Figure BDA0003038229560000063
Refers to the perturbation required to classify an uninfected tag into the correct class. The back door trigger should be much smaller in size than it to circumvent the detection of an defender.
The specific steps of step 1 are as follows:
the general form of the trigger injection is first defined:
A(x,m,Δ)=x′ (3);
x′i,j,c=(1-mi,j)·xi,j,c+mi,j·Δi,j (4);
a (-) in equation (3) represents the function that applies the trigger to the original image x. Δ is the trigger pattern, representing a three-dimensional matrix of pixel color intensities having the same size as the input image. m is a two-dimensional matrix that determines the number of original image pixels that the trigger can cover. Equation (4) explains m further: when m of a specific pixel (i, j)i,jWhen 1, the trigger will completely cover the original color; when m isi,jWhen 0, the original color is not modified. Δ and m together determine the shape of the trigger. Potential target tag y for a given backdoor attacktThe trigger has to classify any input into the target label ytYet small enough to avoid detection. In addition, we use the L1 norm of m to determine the size of the back-gate flip-flop.
The objective function for generating the back door trigger follows:
Figure BDA0003038229560000064
f (-) in equation (5) is the prediction function of the target neural network. l is a loss function that measures the classification error, i.e., the cross entropy in our experiment. X is a benign dataset that is accessible. λ is a weight parameter that controls the size of the back door trigger. A smaller lambda will increase the size of the back-gate flip-flop and also increase the success rate of misclassification. In experiments, we dynamically adjusted λ during the optimization process using an Adam optimizer to ensure that > 99% of benign images can be successfully misclassified.
After the above optimization process we find that any other input is misclassified to the target label ytThe required back door trigger and its L1 paradigm. By doing this for all other tags in the target neural network, we have N potential back-gate triggers Δ for a neural network with N tagsi(0. ltoreq. i.ltoreq.n) and their L1 paradigm.

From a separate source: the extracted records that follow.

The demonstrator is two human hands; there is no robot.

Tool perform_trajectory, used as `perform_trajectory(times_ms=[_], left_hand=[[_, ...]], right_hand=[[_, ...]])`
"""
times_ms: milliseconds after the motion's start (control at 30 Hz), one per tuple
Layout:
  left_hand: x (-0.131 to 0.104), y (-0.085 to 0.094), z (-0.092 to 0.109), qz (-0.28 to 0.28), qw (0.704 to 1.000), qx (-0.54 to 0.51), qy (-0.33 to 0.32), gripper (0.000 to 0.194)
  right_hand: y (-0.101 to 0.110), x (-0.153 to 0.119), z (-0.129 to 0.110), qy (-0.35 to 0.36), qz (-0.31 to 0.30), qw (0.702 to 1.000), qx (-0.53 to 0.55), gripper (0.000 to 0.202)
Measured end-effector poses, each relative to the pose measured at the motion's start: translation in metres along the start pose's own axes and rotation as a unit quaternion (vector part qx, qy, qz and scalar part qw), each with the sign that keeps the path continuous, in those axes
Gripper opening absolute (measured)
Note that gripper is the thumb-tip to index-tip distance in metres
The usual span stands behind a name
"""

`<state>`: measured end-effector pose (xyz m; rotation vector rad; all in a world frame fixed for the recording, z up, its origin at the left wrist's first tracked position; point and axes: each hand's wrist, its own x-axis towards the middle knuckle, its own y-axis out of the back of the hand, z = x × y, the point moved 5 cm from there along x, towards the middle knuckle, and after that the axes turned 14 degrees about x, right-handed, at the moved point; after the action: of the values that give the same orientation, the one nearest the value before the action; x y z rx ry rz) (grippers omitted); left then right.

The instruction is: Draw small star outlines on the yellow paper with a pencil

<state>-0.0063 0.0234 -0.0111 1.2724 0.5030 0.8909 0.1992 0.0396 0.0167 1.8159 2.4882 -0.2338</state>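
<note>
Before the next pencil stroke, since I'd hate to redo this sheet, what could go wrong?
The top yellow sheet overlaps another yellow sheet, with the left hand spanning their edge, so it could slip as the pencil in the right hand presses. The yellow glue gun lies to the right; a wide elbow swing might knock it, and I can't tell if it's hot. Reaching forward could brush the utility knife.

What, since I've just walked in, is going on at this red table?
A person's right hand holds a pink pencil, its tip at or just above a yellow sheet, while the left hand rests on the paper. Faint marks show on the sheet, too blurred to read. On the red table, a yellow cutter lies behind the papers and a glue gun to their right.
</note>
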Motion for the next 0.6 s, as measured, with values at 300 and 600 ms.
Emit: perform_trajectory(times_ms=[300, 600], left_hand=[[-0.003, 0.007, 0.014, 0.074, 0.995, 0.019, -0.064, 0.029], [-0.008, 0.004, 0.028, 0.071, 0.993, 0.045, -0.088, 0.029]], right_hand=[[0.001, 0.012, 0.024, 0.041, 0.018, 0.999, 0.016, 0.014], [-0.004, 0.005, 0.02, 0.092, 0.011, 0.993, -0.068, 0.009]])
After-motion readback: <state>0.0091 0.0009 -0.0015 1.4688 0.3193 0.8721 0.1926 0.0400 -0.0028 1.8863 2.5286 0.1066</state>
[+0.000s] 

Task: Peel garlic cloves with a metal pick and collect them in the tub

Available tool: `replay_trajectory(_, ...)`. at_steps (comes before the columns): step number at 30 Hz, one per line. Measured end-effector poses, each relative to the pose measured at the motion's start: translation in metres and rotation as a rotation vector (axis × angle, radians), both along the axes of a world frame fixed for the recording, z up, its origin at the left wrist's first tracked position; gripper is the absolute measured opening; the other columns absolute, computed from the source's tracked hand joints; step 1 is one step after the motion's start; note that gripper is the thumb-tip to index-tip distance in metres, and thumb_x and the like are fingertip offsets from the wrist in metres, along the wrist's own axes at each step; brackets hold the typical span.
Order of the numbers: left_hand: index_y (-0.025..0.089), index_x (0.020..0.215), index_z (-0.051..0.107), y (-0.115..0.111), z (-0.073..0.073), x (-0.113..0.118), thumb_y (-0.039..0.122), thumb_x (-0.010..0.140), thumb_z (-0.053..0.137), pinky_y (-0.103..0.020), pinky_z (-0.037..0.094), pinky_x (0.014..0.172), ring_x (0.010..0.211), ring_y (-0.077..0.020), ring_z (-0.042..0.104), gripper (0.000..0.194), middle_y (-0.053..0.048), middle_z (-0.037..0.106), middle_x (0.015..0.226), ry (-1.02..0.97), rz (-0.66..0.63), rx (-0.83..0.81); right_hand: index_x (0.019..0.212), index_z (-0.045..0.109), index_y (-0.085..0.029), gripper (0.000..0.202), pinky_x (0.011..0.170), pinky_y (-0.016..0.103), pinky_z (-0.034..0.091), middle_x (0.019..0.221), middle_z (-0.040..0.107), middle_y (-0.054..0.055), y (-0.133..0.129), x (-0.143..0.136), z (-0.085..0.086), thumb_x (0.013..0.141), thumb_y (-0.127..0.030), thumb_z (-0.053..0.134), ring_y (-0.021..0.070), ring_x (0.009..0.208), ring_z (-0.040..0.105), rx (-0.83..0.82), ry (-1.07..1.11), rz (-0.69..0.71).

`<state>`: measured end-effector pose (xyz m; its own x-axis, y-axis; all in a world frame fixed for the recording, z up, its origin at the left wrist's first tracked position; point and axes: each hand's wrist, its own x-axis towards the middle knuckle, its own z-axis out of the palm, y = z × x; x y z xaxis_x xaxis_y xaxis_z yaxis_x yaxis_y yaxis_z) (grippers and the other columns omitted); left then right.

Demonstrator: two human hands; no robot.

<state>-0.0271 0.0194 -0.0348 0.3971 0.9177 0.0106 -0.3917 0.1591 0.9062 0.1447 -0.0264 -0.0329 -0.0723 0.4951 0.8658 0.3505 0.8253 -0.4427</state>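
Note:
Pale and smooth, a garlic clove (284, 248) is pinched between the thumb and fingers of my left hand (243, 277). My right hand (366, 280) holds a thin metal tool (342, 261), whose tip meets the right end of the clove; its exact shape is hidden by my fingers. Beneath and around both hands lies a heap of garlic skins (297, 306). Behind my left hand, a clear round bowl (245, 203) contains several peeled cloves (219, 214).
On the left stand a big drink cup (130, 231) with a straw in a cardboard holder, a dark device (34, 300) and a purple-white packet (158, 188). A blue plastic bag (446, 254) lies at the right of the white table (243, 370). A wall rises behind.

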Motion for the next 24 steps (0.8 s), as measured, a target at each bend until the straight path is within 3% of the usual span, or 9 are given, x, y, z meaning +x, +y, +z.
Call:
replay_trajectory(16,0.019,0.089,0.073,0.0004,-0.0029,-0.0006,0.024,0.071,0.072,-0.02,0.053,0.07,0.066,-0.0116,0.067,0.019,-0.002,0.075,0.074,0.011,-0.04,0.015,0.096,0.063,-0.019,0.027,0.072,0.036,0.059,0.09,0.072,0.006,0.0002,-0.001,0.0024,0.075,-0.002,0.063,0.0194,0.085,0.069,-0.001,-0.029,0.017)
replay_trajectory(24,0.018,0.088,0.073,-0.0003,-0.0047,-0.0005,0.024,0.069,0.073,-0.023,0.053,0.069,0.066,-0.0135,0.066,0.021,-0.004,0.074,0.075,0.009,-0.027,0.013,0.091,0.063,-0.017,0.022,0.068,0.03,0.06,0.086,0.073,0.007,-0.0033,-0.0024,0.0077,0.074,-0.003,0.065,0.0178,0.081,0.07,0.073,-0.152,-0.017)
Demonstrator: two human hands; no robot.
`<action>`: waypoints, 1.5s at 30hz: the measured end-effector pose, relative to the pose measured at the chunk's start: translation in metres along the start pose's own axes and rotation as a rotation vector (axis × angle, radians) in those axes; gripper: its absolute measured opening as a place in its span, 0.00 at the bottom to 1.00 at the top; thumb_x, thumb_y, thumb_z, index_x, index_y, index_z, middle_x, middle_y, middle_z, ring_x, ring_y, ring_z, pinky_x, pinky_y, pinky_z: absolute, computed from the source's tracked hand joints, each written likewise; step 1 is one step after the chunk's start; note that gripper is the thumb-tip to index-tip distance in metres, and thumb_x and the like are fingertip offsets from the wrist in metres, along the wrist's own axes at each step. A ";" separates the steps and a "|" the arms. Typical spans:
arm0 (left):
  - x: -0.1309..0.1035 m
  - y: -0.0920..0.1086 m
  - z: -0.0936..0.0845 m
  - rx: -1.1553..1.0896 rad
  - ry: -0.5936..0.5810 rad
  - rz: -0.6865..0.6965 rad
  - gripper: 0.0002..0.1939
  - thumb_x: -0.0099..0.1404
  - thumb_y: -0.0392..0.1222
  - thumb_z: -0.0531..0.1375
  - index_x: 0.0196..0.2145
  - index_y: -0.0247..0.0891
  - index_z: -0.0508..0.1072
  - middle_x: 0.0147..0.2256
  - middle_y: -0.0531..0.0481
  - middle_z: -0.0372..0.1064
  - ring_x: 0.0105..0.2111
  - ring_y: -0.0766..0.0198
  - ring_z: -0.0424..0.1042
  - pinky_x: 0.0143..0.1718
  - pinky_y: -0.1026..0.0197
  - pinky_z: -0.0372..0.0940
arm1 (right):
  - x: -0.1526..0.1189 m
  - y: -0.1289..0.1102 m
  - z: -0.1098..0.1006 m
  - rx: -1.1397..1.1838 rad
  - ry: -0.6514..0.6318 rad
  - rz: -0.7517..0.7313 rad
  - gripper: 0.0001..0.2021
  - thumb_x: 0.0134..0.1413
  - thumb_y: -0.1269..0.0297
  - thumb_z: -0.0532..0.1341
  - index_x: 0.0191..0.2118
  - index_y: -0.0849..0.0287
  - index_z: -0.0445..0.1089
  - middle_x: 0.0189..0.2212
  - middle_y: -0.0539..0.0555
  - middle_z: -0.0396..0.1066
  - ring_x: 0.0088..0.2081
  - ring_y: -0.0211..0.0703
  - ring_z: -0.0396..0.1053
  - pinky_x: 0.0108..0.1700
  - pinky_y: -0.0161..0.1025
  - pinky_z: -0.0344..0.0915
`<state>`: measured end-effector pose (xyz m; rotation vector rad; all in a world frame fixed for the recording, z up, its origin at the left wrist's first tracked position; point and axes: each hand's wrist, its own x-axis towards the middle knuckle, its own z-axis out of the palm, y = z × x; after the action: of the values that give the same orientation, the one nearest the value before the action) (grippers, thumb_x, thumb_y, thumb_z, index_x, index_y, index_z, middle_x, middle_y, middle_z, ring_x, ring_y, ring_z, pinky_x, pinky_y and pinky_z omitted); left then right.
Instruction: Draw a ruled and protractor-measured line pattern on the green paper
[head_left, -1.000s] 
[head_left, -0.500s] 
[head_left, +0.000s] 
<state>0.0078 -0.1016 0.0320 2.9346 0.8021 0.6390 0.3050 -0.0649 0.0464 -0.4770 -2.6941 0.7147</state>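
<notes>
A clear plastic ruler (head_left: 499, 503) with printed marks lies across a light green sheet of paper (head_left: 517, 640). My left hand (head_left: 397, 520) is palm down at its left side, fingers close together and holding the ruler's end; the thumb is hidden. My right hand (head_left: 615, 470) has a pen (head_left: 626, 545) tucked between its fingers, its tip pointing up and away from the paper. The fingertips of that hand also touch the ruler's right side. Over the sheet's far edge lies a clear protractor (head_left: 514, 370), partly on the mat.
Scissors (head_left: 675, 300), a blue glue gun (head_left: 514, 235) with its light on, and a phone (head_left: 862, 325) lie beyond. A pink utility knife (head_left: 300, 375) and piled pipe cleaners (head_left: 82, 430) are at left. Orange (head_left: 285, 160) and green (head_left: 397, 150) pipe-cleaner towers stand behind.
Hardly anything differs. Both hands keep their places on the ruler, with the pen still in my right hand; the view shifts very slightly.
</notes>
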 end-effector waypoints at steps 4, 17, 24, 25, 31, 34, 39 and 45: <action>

Then, the back-gate trigger Δ with the smallest L1 pattern among these back-gate triggers is found by an outlier detection algorithm0This is the back gate trigger used by the attacker, and the trigger Δ0The corresponding tag is the target tag of the attacker. The algorithm satisfies the following three formulas:
bi=|ai-a0.5|
M=b0.5
Figure BDA0003038229560000071
in the above formula ai(0. ltoreq. i. ltoreq.n) denotes a certain flip-flop ΔiBenign data, a, input while reversing0.5Refers to the median of these data. First, calculate each aiCorresponding data point and median a0.5Absolute deviation b ofiAnd the median of these absolute deviations is denoted as M. Delta denotes the abnormality index of the data point, which can be represented by biDivided by M. When the assumed potential distribution is normal, the abnormal index is normalized by using a constant value, the data points with the abnormal index larger than a certain threshold value are likely to be discrete values, and the label corresponding to the abnormal index is likely to be polluted. The smaller the value of M, the more likely the corresponding tag is to be contaminated.
And performing the calculation on each label to obtain the M value of each label, wherein the label with the lower M value is the suspected label. The suspect tags are further examined and the value of M is calculated again, wherein the value of M is significantly lower than that of other tags, namely the target tags.
Step 2: for neural network object class ytPerforming model inversion to obtain data set, and drawing thermodynamic diagram to determine ytIs the back door trigger delta0The optimum position of (a).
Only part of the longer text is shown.